The next day we meet Noori at Utrecht’s Janskerk cathedral. Slipping into the next room, the colorful soundcheck reverberating in the background for a second performance happening in this new venue tonight, Noori spoke about his life, music and cultural mission. Speaking in his native Arabic, each question provoked long, uninterrupted replies. Often with a smile, a gesture of the hand or a solemn look. Noori tells us the tragic and inspiring story of his Beja people and his life’s mission to preserve and promote his culture’s music in the face of oppression and violence. A story that is as long as it is complex, we spent the next hour recording Noori’s echoed voice in this once sacred place to understand the musician’s long and arduous path.
Noori’s tambo-guitar is born
In the early 1990s, in the scrap yards somewhere outside of Port Sudan, a young musician named Noori wandered among the rubble in search of nothing in particular. Somewhere in the debris, Noori spotted the well-preserved neck of an electric guitar. An uncommon instrument in this part of the world. More acquainted with the kissar (a Nubian lyre or tambour) of which Noori’s father was a master, Noori was nonetheless drawn to the instrument. For years the neck sat somewhere among Noori’s affairs gathering dust. Later, when Noori was gifted a vintage 1970s four-string tambour (Sudanese lyre), the musician, capable in welding and tuning, merged the two, making a hybrid, electric, tambo-guitar. A first of its kind. “It is a mix between a Sudanese drum and a guitar,” Noori says in Arabic with a cheeky grin, “I designed it and made it myself.” Seeing Noori with his tambor-guitar today, the soundboard wrapped in cowry shells, the axes painted in the reggae red, yellow, green and the African continent emblazoned in the center, there’s an unmistakable pride in Noori’s creation.

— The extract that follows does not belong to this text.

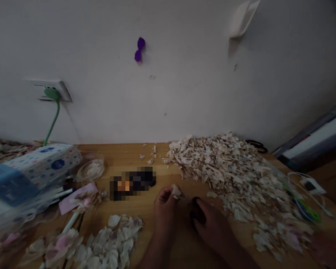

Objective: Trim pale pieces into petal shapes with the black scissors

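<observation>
L hand (164, 203) pinches a pale garlic clove (176, 191) at the fingertips, just above the table (162, 175). R hand (210, 220) is closed round a dark knife handle (196, 213), close by. Big peel pile (235, 175) to the right; peeled cloves (112, 239) lie front-left.

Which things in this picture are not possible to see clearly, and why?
Head view only:
- Dark tool in the right hand: mostly covered by the fingers, kind unclear.
- Pale piece in the left hand: small, dim.
- Pixelated object: masked.
- Tissue box: blurred, at the left edge.
- Cables: blurred at the right.
</observation>
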`<state>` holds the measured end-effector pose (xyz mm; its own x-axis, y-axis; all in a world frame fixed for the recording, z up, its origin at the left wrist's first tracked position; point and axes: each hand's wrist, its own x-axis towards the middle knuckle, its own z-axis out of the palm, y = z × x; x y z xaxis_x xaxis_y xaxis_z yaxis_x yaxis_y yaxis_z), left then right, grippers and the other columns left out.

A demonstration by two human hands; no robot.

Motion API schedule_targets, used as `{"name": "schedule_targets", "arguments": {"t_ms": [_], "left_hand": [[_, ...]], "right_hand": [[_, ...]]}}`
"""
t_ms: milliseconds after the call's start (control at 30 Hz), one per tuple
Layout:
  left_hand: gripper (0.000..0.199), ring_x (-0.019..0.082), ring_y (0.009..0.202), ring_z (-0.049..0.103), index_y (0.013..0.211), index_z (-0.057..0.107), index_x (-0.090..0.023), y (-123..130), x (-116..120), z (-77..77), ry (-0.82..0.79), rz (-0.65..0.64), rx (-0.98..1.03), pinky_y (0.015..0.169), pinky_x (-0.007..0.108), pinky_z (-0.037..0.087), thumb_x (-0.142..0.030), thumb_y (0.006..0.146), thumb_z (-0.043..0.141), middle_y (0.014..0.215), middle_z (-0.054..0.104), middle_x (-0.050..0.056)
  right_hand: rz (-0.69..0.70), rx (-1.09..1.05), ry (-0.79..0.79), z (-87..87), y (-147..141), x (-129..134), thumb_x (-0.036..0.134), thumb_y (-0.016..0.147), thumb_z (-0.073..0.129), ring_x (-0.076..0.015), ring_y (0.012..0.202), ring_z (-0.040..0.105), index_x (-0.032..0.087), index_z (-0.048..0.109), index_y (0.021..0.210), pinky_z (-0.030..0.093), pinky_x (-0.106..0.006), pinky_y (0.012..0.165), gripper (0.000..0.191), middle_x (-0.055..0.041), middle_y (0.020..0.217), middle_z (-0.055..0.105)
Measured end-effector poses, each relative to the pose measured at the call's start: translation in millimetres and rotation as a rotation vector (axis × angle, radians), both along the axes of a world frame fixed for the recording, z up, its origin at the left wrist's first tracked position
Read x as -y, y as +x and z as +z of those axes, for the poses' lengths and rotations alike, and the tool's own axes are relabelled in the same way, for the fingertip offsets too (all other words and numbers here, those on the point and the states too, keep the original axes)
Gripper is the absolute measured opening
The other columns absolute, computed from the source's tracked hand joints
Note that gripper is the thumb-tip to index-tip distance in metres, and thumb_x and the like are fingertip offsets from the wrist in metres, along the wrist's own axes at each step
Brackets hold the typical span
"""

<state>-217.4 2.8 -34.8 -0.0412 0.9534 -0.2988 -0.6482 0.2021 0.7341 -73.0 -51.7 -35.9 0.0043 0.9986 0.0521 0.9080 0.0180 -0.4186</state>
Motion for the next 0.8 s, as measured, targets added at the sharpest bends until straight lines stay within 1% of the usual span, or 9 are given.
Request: {"name": "schedule_targets", "arguments": {"t_ms": [67,133,200,267,400,500,567,667,800], "left_hand": [[0.025,0.011,0.063,0.057,0.069,0.065,-0.015,1,2,2.0,0.033,-0.020,-0.030,0.065,0.023,0.045,-0.031,0.058,0.081,0.067,0.064,0.000],[0.025,0.011,0.061,0.056,0.068,0.064,-0.015,1,2,2.8,0.031,-0.013,-0.019,0.063,0.023,0.044,-0.031,0.057,0.081,0.064,0.063,-0.001],[0.027,0.010,0.058,0.055,0.066,0.062,-0.016,0,0,2.2,0.007,0.019,0.009,0.061,0.022,0.044,-0.033,0.057,0.081,0.062,0.062,-0.002],[0.029,0.010,0.057,0.055,0.066,0.061,-0.016,-2,-2,0.9,-0.015,0.052,0.033,0.060,0.020,0.043,-0.036,0.057,0.080,0.060,0.061,-0.002],[0.028,0.010,0.059,0.056,0.069,0.062,-0.017,-2,-3,-1.8,-0.037,0.061,-0.014,0.060,0.021,0.043,-0.037,0.060,0.079,0.062,0.062,-0.002],[0.026,0.012,0.063,0.057,0.070,0.063,-0.017,1,0,-2.3,-0.013,0.048,-0.083,0.063,0.022,0.045,-0.036,0.062,0.078,0.066,0.063,0.000],[0.026,0.013,0.064,0.058,0.071,0.063,-0.017,2,1,-1.2,0.005,0.034,-0.117,0.064,0.023,0.046,-0.036,0.062,0.078,0.068,0.064,0.001],[0.025,0.013,0.064,0.058,0.070,0.064,-0.016,3,3,3.6,0.029,0.013,-0.202,0.064,0.023,0.046,-0.037,0.064,0.077,0.067,0.065,0.002],[0.024,0.014,0.064,0.058,0.070,0.065,-0.016,5,6,13.2,0.062,-0.009,-0.264,0.063,0.023,0.046,-0.038,0.066,0.075,0.066,0.065,0.002]], "right_hand": [[0.002,0.014,0.006,-2.1,2,0,0.020,0.075,0.049,-0.0274,0.103,0.061,0.017,0.054,0.116,0.050,-0.041,0.089,0.042,-0.0135,0.116,0.063],[-0.004,0.038,0.045,-3.7,5,0,0.019,0.074,0.049,-0.0281,0.107,0.059,0.016,0.052,0.118,0.048,-0.042,0.091,0.044,-0.0144,0.118,0.061],[-0.003,0.066,0.095,-4.6,8,0,0.020,0.074,0.049,-0.0294,0.112,0.055,0.014,0.050,0.120,0.046,-0.044,0.094,0.046,-0.0166,0.122,0.058],[-0.002,0.086,0.109,-4.7,11,0,0.021,0.074,0.049,-0.0301,0.112,0.054,0.012,0.049,0.120,0.047,-0.045,0.094,0.046,-0.0178,0.123,0.056],[-0.008,0.095,0.085,-5.6,13,-1,0.021,0.074,0.052,-0.0293,0.111,0.056,0.014,0.052,0.118,0.049,-0.042,0.091,0.044,-0.0160,0.122,0.057],[-0.022,0.083,0.061,-6.0,13,-1,0.021,0.075,0.052,-0.0282,0.111,0.056,0.014,0.052,0.119,0.047,-0.041,0.093,0.044,-0.0154,0.121,0.059],[-0.033,0.076,0.025,-4.6,14,-2,0.021,0.076,0.051,-0.0282,0.107,0.058,0.014,0.053,0.118,0.048,-0.042,0.091,0.042,-0.0154,0.119,0.060],[-0.046,0.055,-0.015,-0.3,14,-3,0.020,0.076,0.052,-0.0278,0.101,0.061,0.017,0.055,0.114,0.050,-0.040,0.084,0.038,-0.0137,0.114,0.063],[-0.048,0.026,-0.017,4.5,13,-2,0.021,0.076,0.052,-0.0283,0.095,0.064,0.017,0.057,0.111,0.050,-0.040,0.079,0.035,-0.0137,0.110,0.065]]}}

Plucking and composing from the young age of 10, Noori, now well into his mid-life, has merged and preserved more than hardware in his musical career. A member of the Beja tribe, a group historically pushed aside in the name of resources and cultural conformity, Noori’s work has been a mile-marker in the absent history of Beja music recordings. A people with ancestral and often mythological ties to the Nubians and the ancient Kingdom of Kush, the African element of the Beja identity, like the rich deposits of gold in the region, has been a source of wealth and conflict. Though Noori’s father, the tambour player, made good on the transmission of the Beja spirit to young Noori. Drinking from the patrilineal well, Noori was intoxicated with the power of his people’s music. “My father used to play a traditional instrument, the ‘tambur’ or ‘rababa’, I used to watch and listen to him play and that gave me the love of music. When I listen to music, I enter a second state and I feel the need to close my eyes and it takes me to another more spiritual world. It is these influences, these experiences that have inspired me and transmitted this passion for music.” And in this way, the arc of Noori’s destiny was bent towards the Beja musical frequency. History and circumstance would provide the backdrop to this passion.

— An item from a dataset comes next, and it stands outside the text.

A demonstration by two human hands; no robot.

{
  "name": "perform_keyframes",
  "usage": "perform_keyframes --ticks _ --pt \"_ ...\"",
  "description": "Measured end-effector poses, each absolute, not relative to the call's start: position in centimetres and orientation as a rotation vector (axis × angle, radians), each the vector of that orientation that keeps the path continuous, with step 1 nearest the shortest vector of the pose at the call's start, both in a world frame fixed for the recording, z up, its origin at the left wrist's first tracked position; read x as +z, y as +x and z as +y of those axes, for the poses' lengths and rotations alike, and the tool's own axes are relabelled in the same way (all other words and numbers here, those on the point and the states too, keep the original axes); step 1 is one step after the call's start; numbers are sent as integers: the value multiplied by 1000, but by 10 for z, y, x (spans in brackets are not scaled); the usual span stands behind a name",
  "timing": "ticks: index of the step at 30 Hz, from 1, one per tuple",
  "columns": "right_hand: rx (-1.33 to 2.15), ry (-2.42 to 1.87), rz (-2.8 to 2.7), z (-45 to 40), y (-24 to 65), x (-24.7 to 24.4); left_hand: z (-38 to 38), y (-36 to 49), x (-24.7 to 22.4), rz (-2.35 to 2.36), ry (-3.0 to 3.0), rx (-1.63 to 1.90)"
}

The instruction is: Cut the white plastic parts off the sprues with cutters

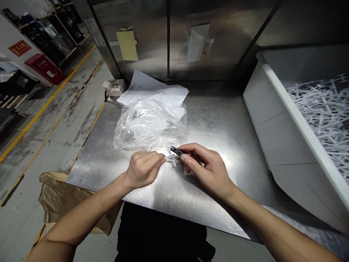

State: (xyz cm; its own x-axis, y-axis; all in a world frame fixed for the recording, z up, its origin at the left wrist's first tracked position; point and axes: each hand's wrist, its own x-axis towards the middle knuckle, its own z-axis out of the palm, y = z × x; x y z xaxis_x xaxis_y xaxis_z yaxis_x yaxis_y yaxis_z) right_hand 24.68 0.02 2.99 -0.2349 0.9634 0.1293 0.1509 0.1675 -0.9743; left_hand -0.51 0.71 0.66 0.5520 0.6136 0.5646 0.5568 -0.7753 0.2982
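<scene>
My left hand [145, 168] is closed, its fingertips pinching one end of a thin white plastic sprue [174, 162] with short cross branches. In my right hand [208, 167] is a small dark, shiny tool like a nail clipper [176, 150], held between thumb and fingers. The clipper's tip points left and meets the sprue, or lies right beside it; I cannot tell which. Both hands are low over the metal table [218, 120]. Just beyond them lies a clear plastic bag [152, 125] with many small whitish bits inside.
At right stands a large pale bin [297, 120] heaped with white plastic sprues [321, 112]. Printed sheets [155, 91] lie behind the bag, near a power socket [117, 87]. A metal panel [152, 65] closes off the back. Brown paper [54, 200] is below the table's left edge.
</scene>
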Motion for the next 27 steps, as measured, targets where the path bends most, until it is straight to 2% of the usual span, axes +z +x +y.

The Beja’s long act of resistance
An ancient people, the Beja trace their ancestry back millennia. Historians have found linguistic commonalities between the language of the Blemmyes, a tribe of the ancient Kingdom of Kush which reigned the Nile Valley from as far back as 1070 BC. In this Nubian history, the Beja have played a key role, undergoing multiple transformation, conversions and migrations, but dominating the Eastern Desert, a region located between the Nile and the Red Sea, and maintaining control of the area’s abundant gold deposits. While this culture, constantly in flux, emerged as Christian in the 6th Century in the era of Constantine via the influence of missionaries and merchants making their way throughout Afro-Eurasia, the more recent cultural imposition came in the aftermath of the Baqt Treaty; history’s longest lasting peace agreement between the Nubian and Arab ethnic groups. This treaty, which normalized Arab presence in what is modern day Egypt, set the groundwork for Arabisation of the region through commerce, intermarrying and the widespread introduction of the Arabic language.

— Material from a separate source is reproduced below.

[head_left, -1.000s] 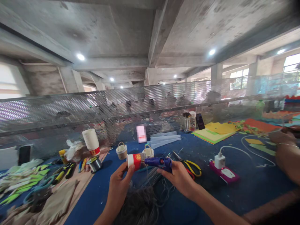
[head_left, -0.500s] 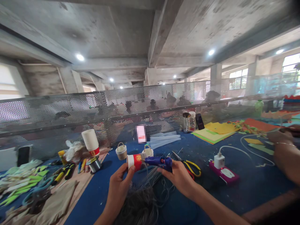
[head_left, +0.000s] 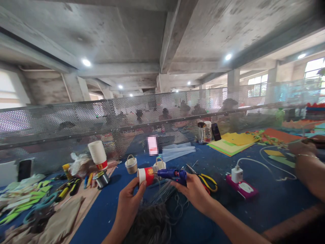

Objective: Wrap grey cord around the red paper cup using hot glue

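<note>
My left hand [head_left: 132, 196] grips a red and white paper cup [head_left: 142, 177] tipped on its side, thumb and fingers around its wall. In my right hand [head_left: 196, 191] is a blue hot glue gun [head_left: 172, 174], its nozzle pointing left at the cup's red side by a yellow emblem. Whether the nozzle touches the cup, I cannot tell. Just behind the cup stand a small handled bucket [head_left: 131, 165] and a second one [head_left: 159, 165], partly hidden by the glue gun. Clear and grey strands [head_left: 154, 220] lie under my hands.
Yellow-handled scissors [head_left: 209, 183] lie right of my right hand. A purple power strip [head_left: 242, 187] with a white charger sits farther right. At left stand stacked paper cups [head_left: 98, 155] and a wire spool [head_left: 102, 179]. A co-worker's arm [head_left: 307, 169] reaches in at right.
Almost nothing differs. The view has shifted very slightly; both hands keep the cup and the glue gun in nearly the same position.
</note>
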Action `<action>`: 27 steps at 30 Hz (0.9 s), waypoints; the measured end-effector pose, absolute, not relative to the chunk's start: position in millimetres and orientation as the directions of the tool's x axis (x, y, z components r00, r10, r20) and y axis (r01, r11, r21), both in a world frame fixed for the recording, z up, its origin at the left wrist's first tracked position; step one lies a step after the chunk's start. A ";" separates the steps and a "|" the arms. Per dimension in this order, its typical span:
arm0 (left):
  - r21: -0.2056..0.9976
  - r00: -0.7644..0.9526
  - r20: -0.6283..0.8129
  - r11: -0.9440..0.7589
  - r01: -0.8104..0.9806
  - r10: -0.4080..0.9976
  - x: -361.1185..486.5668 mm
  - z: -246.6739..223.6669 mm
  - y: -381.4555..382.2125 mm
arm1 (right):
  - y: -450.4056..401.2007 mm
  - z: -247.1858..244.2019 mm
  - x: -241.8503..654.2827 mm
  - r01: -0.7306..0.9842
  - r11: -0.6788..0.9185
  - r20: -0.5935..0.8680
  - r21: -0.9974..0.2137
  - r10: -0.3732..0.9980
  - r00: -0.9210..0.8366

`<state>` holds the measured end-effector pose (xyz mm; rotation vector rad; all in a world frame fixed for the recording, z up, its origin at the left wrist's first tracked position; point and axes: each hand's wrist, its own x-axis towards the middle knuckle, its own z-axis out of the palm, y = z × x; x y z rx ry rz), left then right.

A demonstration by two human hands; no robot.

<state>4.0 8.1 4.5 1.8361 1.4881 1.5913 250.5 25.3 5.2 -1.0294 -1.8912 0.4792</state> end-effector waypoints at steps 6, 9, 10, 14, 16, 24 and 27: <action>0.729 -0.118 0.570 -0.434 0.529 0.813 4.7 6.1 6.3 | 24.6 6.8 250.8 0.467 0.568 0.517 -0.678 0.820 -0.247; 0.715 -0.123 0.581 -0.432 0.549 0.805 5.3 6.7 5.6 | 23.6 8.3 251.4 0.470 0.568 0.512 -0.676 0.820 -0.255; 0.712 -0.124 0.584 -0.432 0.553 0.802 5.5 6.7 5.4 | 23.3 8.5 251.5 0.471 0.567 0.511 -0.676 0.821 -0.255; 0.701 -0.116 0.593 -0.440 0.562 0.797 6.2 7.7 4.6 | 23.0 8.2 251.3 0.467 0.565 0.516 -0.681 0.822 -0.241; 0.692 -0.109 0.600 -0.445 0.569 0.793 6.5 8.4 4.5 | 23.1 8.2 251.1 0.463 0.564 0.519 -0.684 0.822 -0.234; 0.628 -0.072 0.622 -0.441 0.641 0.780 5.0 4.6 5.3 | 24.5 7.7 250.7 0.455 0.560 0.522 -0.692 0.824 -0.220; 0.607 -0.057 0.632 -0.448 0.656 0.773 5.9 4.9 4.5 | 25.4 6.6 251.0 0.462 0.552 0.513 -0.694 0.830 -0.220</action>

Since, the Beja and its many tribes and subgroups have had a tenuous evolution alongside the Arab world. Despite the nearly complete Islamisation of the Beja by the 15th century, the Beja order fractured into multiple communities that would fight on all sides of the battle lines that were being drawn during the formation of Sudan and the Mahdist conflicts of the late 19th century. While some tribes sided with the Anglo- Egyptian coalition to the North, and another subset with the Italian backed Eritrean forces to the South, the large nomadic subdivision of the Beja, the Hadendoa, made history fighting for a sovereign Sudan. Led by Osman Digna, a self proclaimed Messiah or Mahdi, he and his Beja army wreaked havoc on British attempts to forcibly unify Egypt and Sudan. Osman and the Hadendoa’s efforts were immortalized in the Western world by way of Rudyard Kipling’s poem “Fuzzy Wuzzy” which read; “So ‘ere’s to you, Fuzzy-Wuzzy, at your ‘ome in the Soudan; You’re a pore benighted ‘eathen but a first- class fightin’ man.” Fuzzy Wuzzy, despite being an “abysmal” work of poetry as Christopher Hitchens once said, and being a derogatory slur Rudyard used in reference to the Beja’s tiffa hairstyle, nonetheless praised the Beja resistance for doing what few could, “breaking the square” in the British line of defense.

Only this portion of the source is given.